Guida
Animação de Rosana Urbes aborda com delicadeza e sensibilidade a reinvenção da vida de uma mulher na velhice
Do encontro entre delicadeza de olhar e sensibilidade estética podem surgir obras muito singulares, que apresentam suas histórias com tanta singeleza e potência afetiva que enternecem quem toma contato com elas. É o caso de Guida (2014), filme da animadora e artista visual Rosana Urbes, que fez história como a primeira animação dirigida por uma mulher a ser premiada no Anima Mundi, principal festival brasileiro dedicado a esse campo audiovisual.
Guida nos mostra a trajetória uma senhora chegando na fase da velhice, após se aposentar da repartição pública onde trabalhava.

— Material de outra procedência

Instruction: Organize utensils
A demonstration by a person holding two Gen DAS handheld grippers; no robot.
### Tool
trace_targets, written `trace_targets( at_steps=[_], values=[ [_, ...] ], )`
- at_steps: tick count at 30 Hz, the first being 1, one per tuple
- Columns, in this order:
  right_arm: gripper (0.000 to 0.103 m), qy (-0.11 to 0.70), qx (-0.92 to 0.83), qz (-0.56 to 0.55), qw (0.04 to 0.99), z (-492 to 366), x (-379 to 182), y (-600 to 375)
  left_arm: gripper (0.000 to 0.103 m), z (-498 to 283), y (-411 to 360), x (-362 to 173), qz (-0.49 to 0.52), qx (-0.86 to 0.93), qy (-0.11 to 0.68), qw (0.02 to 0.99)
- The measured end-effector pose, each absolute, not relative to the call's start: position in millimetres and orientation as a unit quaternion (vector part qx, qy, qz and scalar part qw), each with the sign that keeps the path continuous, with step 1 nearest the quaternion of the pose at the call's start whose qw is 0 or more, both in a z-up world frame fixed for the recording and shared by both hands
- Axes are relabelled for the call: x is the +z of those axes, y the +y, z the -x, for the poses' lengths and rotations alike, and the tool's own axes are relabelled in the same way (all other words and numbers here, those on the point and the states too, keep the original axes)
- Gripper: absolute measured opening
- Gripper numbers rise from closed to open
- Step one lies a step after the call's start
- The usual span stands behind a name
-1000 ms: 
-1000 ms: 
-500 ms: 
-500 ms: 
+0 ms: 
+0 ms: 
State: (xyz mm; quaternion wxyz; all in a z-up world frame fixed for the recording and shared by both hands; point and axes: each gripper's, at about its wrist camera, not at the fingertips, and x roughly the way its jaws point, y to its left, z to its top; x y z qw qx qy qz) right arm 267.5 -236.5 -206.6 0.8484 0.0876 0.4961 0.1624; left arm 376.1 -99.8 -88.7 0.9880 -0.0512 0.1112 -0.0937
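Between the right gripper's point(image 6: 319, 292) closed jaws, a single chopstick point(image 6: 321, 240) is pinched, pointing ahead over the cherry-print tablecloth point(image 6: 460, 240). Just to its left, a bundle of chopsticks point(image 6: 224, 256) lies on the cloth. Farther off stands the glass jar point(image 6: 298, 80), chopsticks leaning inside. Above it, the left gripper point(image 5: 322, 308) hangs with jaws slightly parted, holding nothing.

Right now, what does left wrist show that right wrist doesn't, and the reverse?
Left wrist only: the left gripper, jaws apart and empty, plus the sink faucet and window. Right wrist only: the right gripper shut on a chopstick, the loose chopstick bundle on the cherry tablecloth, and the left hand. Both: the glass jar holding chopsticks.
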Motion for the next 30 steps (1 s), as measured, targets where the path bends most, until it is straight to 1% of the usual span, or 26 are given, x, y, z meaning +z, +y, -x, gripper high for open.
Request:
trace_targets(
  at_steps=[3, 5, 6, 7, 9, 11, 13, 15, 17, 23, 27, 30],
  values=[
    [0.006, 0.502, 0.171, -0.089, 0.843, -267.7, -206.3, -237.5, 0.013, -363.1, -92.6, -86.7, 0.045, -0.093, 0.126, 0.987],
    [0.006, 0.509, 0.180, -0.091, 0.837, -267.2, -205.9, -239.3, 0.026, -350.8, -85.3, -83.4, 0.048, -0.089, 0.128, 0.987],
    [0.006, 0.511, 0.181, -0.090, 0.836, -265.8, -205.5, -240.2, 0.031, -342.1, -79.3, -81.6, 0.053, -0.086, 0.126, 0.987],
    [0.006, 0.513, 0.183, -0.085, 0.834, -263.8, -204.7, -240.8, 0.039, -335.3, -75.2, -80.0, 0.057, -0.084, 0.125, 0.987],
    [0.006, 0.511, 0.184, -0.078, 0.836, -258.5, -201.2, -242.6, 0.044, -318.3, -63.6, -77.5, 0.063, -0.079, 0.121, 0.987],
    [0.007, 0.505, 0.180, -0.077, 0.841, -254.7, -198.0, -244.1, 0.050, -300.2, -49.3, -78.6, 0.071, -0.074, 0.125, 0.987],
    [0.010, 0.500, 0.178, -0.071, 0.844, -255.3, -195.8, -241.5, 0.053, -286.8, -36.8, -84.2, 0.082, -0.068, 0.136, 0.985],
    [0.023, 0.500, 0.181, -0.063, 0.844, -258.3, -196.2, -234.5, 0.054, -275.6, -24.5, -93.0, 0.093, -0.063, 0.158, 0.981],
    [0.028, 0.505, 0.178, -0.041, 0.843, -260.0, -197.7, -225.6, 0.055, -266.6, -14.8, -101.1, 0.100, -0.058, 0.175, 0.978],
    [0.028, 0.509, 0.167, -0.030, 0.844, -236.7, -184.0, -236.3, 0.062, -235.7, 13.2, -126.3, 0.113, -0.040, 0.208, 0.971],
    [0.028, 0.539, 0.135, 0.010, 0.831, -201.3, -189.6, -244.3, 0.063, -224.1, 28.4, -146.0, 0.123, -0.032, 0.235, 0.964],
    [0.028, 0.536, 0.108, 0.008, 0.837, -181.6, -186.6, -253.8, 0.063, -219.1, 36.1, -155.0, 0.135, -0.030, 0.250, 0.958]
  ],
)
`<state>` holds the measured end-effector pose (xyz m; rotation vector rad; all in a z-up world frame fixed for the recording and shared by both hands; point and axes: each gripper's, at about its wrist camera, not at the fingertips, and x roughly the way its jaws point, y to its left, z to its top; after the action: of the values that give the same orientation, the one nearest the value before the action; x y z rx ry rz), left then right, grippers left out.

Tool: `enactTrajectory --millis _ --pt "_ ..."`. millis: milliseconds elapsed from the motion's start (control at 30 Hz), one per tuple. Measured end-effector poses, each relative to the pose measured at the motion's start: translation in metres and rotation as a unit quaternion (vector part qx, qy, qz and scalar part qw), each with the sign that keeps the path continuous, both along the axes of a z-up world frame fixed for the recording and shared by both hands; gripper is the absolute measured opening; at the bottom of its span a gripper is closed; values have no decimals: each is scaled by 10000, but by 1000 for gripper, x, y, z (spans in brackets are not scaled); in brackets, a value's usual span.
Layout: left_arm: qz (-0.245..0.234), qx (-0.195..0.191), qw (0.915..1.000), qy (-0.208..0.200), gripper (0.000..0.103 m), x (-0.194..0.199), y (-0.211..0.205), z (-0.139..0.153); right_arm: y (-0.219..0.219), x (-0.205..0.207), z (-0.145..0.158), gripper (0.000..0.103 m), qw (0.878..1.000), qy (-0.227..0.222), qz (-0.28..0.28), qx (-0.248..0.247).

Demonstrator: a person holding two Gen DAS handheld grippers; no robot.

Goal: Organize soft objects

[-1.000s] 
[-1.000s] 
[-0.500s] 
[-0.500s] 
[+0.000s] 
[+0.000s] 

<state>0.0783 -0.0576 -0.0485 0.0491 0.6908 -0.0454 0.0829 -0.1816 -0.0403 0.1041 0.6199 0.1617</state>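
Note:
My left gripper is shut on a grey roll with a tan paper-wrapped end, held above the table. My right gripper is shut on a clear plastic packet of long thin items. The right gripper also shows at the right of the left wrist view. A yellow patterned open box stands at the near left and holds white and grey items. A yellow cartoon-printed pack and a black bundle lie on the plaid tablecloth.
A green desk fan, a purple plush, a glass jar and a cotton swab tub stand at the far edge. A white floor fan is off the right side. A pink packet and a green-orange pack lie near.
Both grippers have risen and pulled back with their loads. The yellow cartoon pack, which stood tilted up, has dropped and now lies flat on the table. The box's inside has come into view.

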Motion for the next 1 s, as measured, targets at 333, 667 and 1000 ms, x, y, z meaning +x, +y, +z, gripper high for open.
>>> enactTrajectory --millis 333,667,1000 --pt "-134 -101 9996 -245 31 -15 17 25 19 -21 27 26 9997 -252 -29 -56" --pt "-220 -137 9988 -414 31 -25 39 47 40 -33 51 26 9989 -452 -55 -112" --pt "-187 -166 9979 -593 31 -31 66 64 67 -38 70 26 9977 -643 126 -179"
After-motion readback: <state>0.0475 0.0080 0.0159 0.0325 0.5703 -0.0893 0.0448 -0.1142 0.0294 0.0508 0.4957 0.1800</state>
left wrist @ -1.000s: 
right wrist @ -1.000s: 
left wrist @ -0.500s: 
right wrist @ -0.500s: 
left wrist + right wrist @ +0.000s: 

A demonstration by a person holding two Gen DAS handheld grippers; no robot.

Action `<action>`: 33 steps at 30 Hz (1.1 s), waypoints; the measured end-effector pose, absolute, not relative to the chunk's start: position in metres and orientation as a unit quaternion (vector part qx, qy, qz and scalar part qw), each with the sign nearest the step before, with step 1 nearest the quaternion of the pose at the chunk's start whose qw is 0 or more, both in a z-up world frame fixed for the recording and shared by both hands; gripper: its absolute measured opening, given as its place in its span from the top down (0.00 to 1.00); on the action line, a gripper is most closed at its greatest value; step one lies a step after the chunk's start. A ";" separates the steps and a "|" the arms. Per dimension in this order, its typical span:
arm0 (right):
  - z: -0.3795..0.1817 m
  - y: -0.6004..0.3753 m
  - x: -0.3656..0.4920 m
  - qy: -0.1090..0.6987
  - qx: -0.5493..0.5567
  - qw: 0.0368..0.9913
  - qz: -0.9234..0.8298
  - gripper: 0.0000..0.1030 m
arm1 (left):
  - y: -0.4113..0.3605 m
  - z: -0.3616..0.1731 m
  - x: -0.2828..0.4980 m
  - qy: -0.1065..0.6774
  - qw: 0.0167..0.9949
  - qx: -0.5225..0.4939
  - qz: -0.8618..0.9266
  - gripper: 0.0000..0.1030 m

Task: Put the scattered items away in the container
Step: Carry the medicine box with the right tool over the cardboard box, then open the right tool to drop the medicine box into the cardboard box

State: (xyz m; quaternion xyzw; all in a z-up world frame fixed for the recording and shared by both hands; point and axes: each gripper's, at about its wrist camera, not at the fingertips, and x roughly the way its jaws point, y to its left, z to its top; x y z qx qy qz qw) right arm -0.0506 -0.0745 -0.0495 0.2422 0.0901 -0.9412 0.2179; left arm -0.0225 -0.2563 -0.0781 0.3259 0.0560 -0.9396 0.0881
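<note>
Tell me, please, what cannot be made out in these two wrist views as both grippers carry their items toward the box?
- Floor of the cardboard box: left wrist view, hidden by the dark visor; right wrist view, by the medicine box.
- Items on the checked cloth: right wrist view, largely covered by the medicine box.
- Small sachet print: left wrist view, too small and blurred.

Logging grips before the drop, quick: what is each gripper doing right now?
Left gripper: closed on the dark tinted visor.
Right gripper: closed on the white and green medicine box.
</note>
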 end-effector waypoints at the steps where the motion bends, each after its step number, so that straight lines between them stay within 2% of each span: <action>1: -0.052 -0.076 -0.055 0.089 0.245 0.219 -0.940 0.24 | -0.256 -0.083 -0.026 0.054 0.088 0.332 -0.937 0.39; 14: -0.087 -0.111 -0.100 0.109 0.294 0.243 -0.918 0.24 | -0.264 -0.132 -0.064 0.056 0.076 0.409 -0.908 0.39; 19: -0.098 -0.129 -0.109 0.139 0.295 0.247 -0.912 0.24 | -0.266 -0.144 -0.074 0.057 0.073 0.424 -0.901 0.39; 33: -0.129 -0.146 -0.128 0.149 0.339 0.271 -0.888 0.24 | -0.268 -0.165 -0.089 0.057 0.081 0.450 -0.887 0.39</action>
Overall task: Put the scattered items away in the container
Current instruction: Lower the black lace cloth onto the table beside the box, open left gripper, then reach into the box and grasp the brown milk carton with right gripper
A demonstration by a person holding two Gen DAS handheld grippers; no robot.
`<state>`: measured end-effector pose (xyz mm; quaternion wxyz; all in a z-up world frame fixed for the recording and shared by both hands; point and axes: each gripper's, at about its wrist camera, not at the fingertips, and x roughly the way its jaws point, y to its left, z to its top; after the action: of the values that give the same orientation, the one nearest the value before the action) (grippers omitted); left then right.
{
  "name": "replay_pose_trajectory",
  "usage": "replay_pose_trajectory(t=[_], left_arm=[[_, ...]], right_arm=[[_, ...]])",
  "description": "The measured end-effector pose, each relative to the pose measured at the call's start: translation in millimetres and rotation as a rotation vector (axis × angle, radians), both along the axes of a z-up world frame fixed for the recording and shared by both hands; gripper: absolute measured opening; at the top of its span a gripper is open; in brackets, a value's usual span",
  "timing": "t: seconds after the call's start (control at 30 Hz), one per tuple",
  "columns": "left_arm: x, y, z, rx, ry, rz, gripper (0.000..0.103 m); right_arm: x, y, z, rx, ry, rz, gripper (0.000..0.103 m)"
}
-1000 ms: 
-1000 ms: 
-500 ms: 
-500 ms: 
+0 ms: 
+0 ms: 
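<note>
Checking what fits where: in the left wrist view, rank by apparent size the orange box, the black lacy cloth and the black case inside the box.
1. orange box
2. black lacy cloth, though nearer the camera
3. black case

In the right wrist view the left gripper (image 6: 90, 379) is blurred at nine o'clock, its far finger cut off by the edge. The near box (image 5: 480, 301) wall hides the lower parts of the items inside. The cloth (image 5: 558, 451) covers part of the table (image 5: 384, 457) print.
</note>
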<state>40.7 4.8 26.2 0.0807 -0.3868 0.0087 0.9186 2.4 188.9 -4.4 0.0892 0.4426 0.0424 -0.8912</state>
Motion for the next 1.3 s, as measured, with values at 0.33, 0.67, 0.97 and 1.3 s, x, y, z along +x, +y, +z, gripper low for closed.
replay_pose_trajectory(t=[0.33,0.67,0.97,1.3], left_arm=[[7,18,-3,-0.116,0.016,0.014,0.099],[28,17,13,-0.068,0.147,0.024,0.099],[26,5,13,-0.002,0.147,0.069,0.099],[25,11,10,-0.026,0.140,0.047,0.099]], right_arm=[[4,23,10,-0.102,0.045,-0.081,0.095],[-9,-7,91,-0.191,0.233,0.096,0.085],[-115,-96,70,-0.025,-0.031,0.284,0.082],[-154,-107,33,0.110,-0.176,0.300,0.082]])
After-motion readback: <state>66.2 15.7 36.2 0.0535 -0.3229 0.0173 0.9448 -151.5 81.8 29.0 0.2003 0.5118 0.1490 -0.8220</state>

Sem sua rotina de trabalho-casa-sofá e TV e sem a companhia dos colegas de escritória & cafés expressos, carimbos & papéis, ela sente a necessidade de se reinventar — e essa reinvenção acontece pela arte.
As soluções visuais e narrativas, assim como tom da encenação, fazem com que o curta prescinda de diálogos: detalhes como o bolo dos 30 anos de serviço, o porta-retrato da infância de bailarina, as elipses temporais transicionadas com uma sensibilidade e um apuro estético que só o traço de uma artista genuína como Urbes conseguiria tecer.
O filme de Rosana nos mostra as possibilidades de trazer novos tons, cores, sons e cenários para nossa vida mesmo quando, aparentemente, ela já cumpriu seu ciclo primordial; demonstra que, ainda que uma trajetória esteja consolidada, é possível e muito potente viver outras vidas através da arte e do seu lirismo.
Não à toa, a atriz que é creditada como referência para a composição visual de Guida é Tuna Dwek, artista polivalente que, presa política da ditadura, torturada e exilada do país, precisou redescobrir seu eixo de ligação com a vida e com a arte. Assim como a protagonista da animação, ela teve de se reinventar e, na maturidade, segue se recriando e redescobrindo uma alegria esfuziante.
Se fosse definir Guida em uma sentença, seria um filme que promove um reencontro de nós mesmos com a nossa essência, com o eixo que nos liga à existência nesse mundo. Um belíssimo trabalho que tem o potencial de inspirar uma reconexão com nosso elo afetivo e mobilizador de Ser.